The exocrine pancreas is a simple digestive gland of only two primary cell types, each with a single function (Supplementary Figure 1). Recurrent acute pancreatic inflammation can, but does not always, progress to irreversible damage of the gland, including fibrosis, atrophy, pain, and exocrine and endocrine insufficiency,1-3 known as chronic pancreatitis Different genetic and environmental factors produce the same clinical phenotype4.

We collected biological samples and phenotypic data from 1000 patients with recurrent acute pancreatitis and chronic pancreatitis plus controls in the North American Pancreatitis Study 2 (NAPS2)5. The primary environmental risk factor identified was heavy alcohol drinking when symptoms of pancreatitis began, based on the assessment of the study physician, called here alcohol-related pancreatitis.

To further define genetic risk, we conducted a two-stage (discovery/replication) genomewide association study (GWAS). The final data set for the Stage 1 cohort included 676 chronic pancreatitis cases and 4507controls of European ancestry (Supplementary Figs. 2-3) genotyped at 625,739 SNPs (Table 1; Supplementary Table 1). Genomewide significant associations (p-value < 5 × 10-8) were identified at two loci. The most highly associated SNP fell in Xq23.3, dubbed the CLDN2 locus, the other in 7q34, the PRSS1-PRSS2 locus (Fig. 1; Table 2; Supplementary Figs. 4-5, Supplementary Table 2). CLDN2 encodes the protein claudin-2, while PRSS1 encodes cationic trypsinogen, and PRSS2 encodes anionic trypsinogen.

Figure 1
Manhattan plot showing the negative log (base 10) of the p-value for the association of SNP genotype with affection status for all SNPs passing quality control filters and falling within a selected region of the PRSS1-PRSS2 and CLDN2 loci. Regions selected ...
Table 1
Characterization of case subjects used for GWAS*.
Table 2
Results for leading SNPs at the PRSS1-PRSS2 and CLDN2 loci from Stage 1, Stage 2, and joint analysis.

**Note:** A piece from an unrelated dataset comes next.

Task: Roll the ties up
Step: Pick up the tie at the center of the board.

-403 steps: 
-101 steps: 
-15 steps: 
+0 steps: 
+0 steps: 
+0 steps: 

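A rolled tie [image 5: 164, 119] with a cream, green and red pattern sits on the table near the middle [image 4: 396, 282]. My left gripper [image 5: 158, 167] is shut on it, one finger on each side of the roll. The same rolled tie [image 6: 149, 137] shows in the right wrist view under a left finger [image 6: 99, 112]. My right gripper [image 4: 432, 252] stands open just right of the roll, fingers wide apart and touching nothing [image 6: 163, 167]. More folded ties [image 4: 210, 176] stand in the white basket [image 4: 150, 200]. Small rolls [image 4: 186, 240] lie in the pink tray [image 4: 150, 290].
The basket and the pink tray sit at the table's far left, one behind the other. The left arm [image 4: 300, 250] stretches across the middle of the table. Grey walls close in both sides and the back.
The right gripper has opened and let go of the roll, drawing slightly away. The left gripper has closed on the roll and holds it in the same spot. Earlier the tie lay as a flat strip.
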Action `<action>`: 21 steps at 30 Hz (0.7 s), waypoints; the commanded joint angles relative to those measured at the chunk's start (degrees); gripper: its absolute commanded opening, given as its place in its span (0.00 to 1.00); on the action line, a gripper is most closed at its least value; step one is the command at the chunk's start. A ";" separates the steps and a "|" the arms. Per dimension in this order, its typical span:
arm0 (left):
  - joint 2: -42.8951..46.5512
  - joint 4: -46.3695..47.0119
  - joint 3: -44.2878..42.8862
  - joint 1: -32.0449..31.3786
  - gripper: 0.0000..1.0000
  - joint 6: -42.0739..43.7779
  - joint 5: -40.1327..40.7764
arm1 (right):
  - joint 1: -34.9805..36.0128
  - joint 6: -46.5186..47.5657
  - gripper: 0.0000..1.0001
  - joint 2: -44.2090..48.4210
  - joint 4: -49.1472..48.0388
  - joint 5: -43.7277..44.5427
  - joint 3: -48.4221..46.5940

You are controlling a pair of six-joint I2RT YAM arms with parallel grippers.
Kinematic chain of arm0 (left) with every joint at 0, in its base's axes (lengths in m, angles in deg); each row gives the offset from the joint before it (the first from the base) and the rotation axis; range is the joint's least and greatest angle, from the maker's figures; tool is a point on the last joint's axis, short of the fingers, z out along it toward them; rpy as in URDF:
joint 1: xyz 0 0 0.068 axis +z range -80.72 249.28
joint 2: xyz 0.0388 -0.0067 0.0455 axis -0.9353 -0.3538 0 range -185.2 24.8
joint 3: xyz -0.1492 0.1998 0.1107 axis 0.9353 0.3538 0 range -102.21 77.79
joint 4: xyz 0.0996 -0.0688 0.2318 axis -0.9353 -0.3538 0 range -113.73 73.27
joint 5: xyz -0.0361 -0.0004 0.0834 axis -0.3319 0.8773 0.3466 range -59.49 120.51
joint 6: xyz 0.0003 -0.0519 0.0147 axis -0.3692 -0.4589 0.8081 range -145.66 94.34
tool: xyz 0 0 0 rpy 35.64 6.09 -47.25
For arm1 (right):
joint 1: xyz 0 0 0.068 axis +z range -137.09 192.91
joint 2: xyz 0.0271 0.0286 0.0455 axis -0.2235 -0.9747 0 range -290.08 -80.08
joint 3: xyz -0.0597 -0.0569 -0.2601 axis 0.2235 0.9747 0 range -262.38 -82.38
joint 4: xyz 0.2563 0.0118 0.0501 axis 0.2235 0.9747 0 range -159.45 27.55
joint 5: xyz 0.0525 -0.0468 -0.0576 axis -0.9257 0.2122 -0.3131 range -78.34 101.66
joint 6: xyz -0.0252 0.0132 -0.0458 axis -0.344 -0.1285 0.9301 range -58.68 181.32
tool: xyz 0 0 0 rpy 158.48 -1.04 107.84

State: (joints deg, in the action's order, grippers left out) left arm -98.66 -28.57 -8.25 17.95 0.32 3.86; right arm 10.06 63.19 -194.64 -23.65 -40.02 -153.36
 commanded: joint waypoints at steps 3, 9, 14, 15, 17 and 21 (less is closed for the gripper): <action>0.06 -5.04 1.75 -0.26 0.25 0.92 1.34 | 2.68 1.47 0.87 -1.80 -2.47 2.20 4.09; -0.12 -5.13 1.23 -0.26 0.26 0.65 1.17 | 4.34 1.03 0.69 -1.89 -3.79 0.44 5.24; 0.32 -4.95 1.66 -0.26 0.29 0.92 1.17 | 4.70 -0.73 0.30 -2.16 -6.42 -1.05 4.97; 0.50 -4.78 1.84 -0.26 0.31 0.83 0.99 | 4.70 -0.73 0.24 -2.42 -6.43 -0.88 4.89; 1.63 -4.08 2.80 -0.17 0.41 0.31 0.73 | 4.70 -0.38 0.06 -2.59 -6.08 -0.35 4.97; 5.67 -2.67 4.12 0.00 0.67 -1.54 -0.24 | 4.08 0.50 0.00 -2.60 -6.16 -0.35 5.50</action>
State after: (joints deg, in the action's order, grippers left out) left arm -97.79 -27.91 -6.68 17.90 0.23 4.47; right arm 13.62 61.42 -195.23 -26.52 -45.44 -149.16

The Stage 2 cohort included 910 cases (331 chronic pancreatitis, 579 recurrent acute pancreatitis; Table 1, Supplementary Table 1), again genotyped at 625,739 SNPs, and 4170 controls, most genotyped previously on the Illumina 1M. All subjects were of European ancestry as determined by genetic analyses. Recurrent acute pancreatitis and chronic pancreatitis were modeled as having common susceptibilities, with chronic pancreatitis occurring over time in the presence of additional disease-modifying factors.6 It is possible that this assumption reduces power relative to a study comprising solely chronic pancreatitis or recurrent acute pancreatitis cases. Our primary targets in Stage 2 were the PRSS1-PRSS2 and CLDN2 loci, although we also conducted a joint analysis7 of Stage 1 and Stage 2 data to uncover any new risk loci. After controlling for ancestry, these data demonstrated significant effects for the CLDN2 and PRSS1-PRSS2 loci (Figure 1; Supplementary Table 2-3; Supplementary Figs. 6-7). Quality of SNP genotypes supported the association (Supplementary Fig. 8). The frequencies of the putative risk alleles at these 2 loci were 0.57 for the C allele at rs10273639 (PRSS1-PRSS2 locus), with the minor T allele reducing risk, and 0.26 for the T allele at rs12688220 (CLDN2 locus). No other locus shows association after accounting for SNP genotype quality (Supplementary Figs. 6-8).

PRSS1 gain-of-function mutations, such as p.R122H, increase risk for recurrent acute pancreatitis and chronic pancreatitis8, as do increased copy number9,10. Rare loss-of-function mutations in PRSS2 are protective11. However, rs10273639 is in the 5′ promoter region of PRSS1. Because it is the only highly associated SNP in the locus, we validated its genotypes by independent TaqMan genotyping and also genotyped two SNPs in linkage disequilibrium with it (footnote, Supplementary Table 4)12,13. We screened PRSS1 for rare variants in 1138 subjects: 418 chronic pancreatitis, 350 recurrent acute pancreatitis, and 379 controls. Three known disease-associated variants (A16V, N29I, R122H) were identified in 23 subjects (Supplementary Table 4). These gain-of-function variants occur almost solely in cases (22 out of 23), and two of them, A16V and R122H, likely fall on the C or risk haplotype of this locus (Supplementary Table 4). Nonetheless, with only 19 A16V and R122H events in cases, these rare alleles cannot account for the association observed at this locus.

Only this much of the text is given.